Внизу, чуть отойдя от дома, мы садились на 21-й троллейбус и ехали до самого конечного кольца, наблюдая, как над Москвой встает нам в спину позднее октябрьское солнце, как на глазах тает иней и лед луж и осень опять обретает мягкий и жалостливый вид.
После того места, где проспект Жукова смыкается с Хорошевкой, мы двигались по мосту через канал, втекающий неподалеку в петляющую Москву-реку, и я на мгновение озирался налево, сумею ли захватить зрелище далекого-предалекого университета, что был всегда образом какой-то пока еще неизвестной мне, книжной, несуществующей, необъявленной Москвы. Мы приезжали на песчаное кольцо 21-го троллейбуса, спешивались, шли по уже разогревающейся земле, где новые саженцы были окружены маленькими охранительными решетками. Местами на этой пружинящей от высохшего многотравья земле могла выставить подножку неожиданная кочка, а местами — нога могла провалиться в лунку, оставшуюся под травой от пересаженного саженца или звериной норки.
А потом начинался сам сосновый бор, сначала сквозь таинственные заборы генеральских дач, а потом сам по себе, в окружении ветра, воды и неба. Я прыгал, скакал по песку, лепил какие-то рассыпающиеся фигурки, а у темной воды опять глядел налево, туда, где вниз по течению маленьким значком, прицепленным двумя концами к далекой земле и далекому небу, мерцал университет на Ленинских горах.
— Москва!
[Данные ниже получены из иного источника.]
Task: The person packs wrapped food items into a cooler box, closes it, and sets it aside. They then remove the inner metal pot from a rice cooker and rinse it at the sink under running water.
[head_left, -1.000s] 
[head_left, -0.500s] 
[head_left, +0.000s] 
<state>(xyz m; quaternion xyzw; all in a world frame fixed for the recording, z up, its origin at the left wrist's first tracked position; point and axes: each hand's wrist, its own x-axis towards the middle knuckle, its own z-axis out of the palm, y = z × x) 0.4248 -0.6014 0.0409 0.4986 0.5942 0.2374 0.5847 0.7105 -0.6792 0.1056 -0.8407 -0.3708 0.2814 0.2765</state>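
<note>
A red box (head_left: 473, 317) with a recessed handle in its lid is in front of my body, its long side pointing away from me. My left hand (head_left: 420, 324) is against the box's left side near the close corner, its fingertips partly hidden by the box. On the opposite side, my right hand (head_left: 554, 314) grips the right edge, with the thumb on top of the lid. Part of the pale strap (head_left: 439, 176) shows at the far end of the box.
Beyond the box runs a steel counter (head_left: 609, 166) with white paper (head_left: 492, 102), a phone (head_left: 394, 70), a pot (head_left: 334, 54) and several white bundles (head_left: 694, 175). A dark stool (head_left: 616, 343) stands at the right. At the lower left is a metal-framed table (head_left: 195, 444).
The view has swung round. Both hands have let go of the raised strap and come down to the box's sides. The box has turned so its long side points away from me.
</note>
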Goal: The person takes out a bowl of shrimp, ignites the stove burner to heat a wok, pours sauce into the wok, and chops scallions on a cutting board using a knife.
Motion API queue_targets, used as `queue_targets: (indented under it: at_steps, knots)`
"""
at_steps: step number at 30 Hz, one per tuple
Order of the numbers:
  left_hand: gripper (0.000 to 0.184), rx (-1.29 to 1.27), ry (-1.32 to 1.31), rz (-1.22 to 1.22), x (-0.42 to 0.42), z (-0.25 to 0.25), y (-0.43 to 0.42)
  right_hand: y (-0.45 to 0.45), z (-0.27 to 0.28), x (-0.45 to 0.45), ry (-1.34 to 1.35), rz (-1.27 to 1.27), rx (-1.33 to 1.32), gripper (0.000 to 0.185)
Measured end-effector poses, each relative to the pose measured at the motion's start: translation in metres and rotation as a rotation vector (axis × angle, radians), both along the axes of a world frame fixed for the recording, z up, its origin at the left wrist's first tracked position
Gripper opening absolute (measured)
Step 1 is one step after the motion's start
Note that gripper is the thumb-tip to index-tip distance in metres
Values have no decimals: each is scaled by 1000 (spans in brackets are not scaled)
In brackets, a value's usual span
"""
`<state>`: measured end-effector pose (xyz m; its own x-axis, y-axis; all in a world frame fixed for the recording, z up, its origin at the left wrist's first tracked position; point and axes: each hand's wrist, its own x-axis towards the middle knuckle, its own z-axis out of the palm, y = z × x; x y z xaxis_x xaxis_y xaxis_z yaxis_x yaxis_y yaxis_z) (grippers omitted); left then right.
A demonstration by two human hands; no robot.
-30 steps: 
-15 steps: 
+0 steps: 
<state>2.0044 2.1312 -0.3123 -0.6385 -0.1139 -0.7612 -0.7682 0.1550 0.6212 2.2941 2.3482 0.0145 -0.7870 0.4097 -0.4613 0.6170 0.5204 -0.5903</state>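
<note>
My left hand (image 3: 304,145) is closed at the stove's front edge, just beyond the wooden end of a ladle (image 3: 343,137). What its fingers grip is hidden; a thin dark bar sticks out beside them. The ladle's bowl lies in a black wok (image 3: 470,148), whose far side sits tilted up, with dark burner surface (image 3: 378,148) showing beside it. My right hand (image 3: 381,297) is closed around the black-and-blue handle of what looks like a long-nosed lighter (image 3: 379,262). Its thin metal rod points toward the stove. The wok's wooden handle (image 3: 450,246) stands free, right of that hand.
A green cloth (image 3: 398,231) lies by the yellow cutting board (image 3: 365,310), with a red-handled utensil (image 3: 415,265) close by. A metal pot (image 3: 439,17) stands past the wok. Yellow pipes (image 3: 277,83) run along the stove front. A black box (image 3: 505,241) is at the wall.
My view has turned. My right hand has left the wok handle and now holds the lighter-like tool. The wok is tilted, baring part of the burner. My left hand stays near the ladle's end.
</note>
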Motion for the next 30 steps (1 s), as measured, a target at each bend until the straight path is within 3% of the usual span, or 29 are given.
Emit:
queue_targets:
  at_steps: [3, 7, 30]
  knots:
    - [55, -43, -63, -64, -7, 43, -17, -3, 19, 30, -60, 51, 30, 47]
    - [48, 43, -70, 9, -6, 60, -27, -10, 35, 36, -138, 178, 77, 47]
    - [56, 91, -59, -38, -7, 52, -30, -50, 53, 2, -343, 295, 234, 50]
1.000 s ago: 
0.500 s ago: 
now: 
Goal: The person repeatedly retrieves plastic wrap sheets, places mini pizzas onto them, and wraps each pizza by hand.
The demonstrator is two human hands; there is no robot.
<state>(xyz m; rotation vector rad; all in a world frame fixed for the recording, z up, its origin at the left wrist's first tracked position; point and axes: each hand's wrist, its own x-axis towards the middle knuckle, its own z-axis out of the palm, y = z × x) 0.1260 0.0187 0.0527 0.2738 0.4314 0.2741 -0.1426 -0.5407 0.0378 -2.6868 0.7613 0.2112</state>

Москва! — кричал я, на что всегда, хохоча, откликалась мама и бежала, чтобы раскрутить меня по воздуху, как карусель крутит своих лошадок, как ветер кружит свою листву, как водоворот затягивает в себя осенний поток…
А больше всего мне нравились огромные непролазные кусты боярышника или шиповника на маленьких островках, когда мы брали лодку в прокат и гребли по осенним затонам в сторону этих безлюдных солнечных полян, где мама была спокойна и счастлива.
Иной раз дядя Глеб вез нас в обратном направлении на 20-м троллейбусе на ту же станцию
— «Беговая». Здесь мы проходили к электричке, идущей с Белорусского вокзала на Можайск, и эта электричка увозила нас через Голицыно аж до станции Тучково, отстоящей от нашей Москвы чуть ли не на два часа, а там нас встречал на привокзальной площади набитый автобус и вез нас сквозь деревню, поля, леса, через овраги, балки и реки посередине в Малеевку, в Дом писателей, где все знали дядю Глеба, а потом узнали и нас с мамой.
Там, в особняке, где сестра-хозяйка встречала всех новобранцев рассказами о «немце, который квартировался здесь во время последней войны», нам выделяли комнату с дополнительной раскладушкой для меня, и сразу после роскошного обеда с запеченной «картошкой по-малеевски» мы поднимались с отчимом на второй этаж в биллиардную, где он учил меня, как намелованным кием укладывать шары в лузу, непременно «с хрустом». «А вот этот шарик уговаривается вот так», — говорил он скорее сам с собой и медленно закручивал шар в неудобный угол, дожидаясь партнера — какого-нибудь провинциального Героя Соцтруда, чтобы выместить на том все свои столичные претензии и комплексы. Потом, в петушином состоянии духа, он начинал посвистывать и шел в комнату, стучать по своей немецкой машинке желтого цвета, а мы с мамой шли гулять.